Не заходя домой, я отослал «Паву и древо» – так назывался рассказ о вологодской кружевнице в «Литературный современник» – и через неделю получил письмо от Козакова[13], что рассказ принят, идет. Рассказ напечатан в майском[14] номере «Литературного современника» – уже после моего ареста.
В Москве есть человек, который является как бы дважды моей крестной матерью – Людмила Ивановна Скорино, рекомендовавшая когда-то самый первый мой рассказ «Три смерти доктоpa Аустино» – в «Октябрь» в 1936 в № 1 Панферову[15], Ильенкову[16] и Огневу[17] и в 1957 году в «Знамени» напечатавшая впервые мои стихи – «Стихи о Севере».
Я набирал силу. Стихи писались, но не читались никому. Я должен был добиться прежде всего необщего выражения. Готовилась книжка рассказов. План был такой. В 1938 году первая книжка прозы. Потом – вторая книжка – сборник стихов.
В ночь на 12 января 1937 года в мою дверь постучали:
– Мы к вам с обыском. Вот ордер.
Это было крушение всех надежд. Будто снова я стоял в коридоре Вологодского отдела народного образования и ждал решения.
А вот и решение: «В командировке в высшее учебное заведение отказать». Ая ведь кончил школу лучшим учеником. Ничего так не хотел, как учиться, учиться.
Донос на меня писал брат моей жены <Борис Игнатьевич Гудзь> .
С первой тюремной минуты мне было ясно, что никаких ошибок в арестах нет, что идет планомерное истребление целой «социальной» группы – всех, – кто запомнил из русской истории последних лет не то, что в ней следовало запомнить. Камера была набита битком военными, старыми коммунистами, превращенными во «врагов народа». Каждый думал, что все – страшный сон, придет утро, все развеется и каждого пригласят на старую должность с извинениями. Но время шло – почтовым ящиком Бутырской тюрьмы служила деревянная дверь в бане. На красноватых, как будто политых человеческой кровью метлахских плитах бани Бутырской тюрьмы нельзя было нацарапать никаким инструментом ни одной черточки. Знаменитый химик позаботился о том, чтобы сделать тюремные плиты крепче стали. В допросных коридорах, на стенах «собачников» – приемных, карантинных камерах тюрьмы были зеленые стеклянные плитки такого же непробиваемого рода. Никакая краска, ни химический карандаш – ничто не ложилось на эту проклятую плитку.
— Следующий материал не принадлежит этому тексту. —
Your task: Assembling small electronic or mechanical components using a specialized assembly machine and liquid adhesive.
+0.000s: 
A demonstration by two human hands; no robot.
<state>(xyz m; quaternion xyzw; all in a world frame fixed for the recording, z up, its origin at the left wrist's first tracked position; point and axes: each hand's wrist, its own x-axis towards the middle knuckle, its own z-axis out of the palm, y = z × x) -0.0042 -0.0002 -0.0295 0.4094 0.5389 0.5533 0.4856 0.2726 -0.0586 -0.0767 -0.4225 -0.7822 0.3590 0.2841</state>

Можно было ведь сделать на них краткое, но важное сообщение, знак, по которому другой человек, еще остававшийся в тюрьме, мог сделать важные выводы. Но стены Бутырки были мертвыми, <стеклянными>, а вывод на прогулочном дворе не приводил обычно к цели. В тюрьме все искусно разобщены физически – так же, как в лагере люди разобщались морально, там незримые стены.
В тюрьме живет единство, дух товарищеской солидарности, но – простота отношений – два мира – разделены тюремной решеткой, а это всегда сближает и тех, надзирателей, и нас, следственных арестантов.
Люди в следственной тюрьме делятся на два рода. Подлецу, когда он попадает невиновным в тюрьму, кажется, что только один он – невиновен, – а все окружающие его – несомненные государственные преступники. Как же – их арестовало НКВД, которое никогда не ошибается. Порядочный человек, когда он попадает в тюрьму, рассуждает так: если меня могли арестовать невинно, незаслуженно, как выражались в 1969 году газеты (как будто можно в отношении репрессий применить прилагательное «незаслуженное». Репрессия есть репрессия. Это государственный акт, в котором личная вина пострадавшего имеет второстепенное значение), то и с моим соседом по камере может случиться то же самое.
Я вскоре стал старостой камеры и несколько месяцев пытался помочь людям обрести самих себя. Трудная это штука, но успокоить новичка очень важно.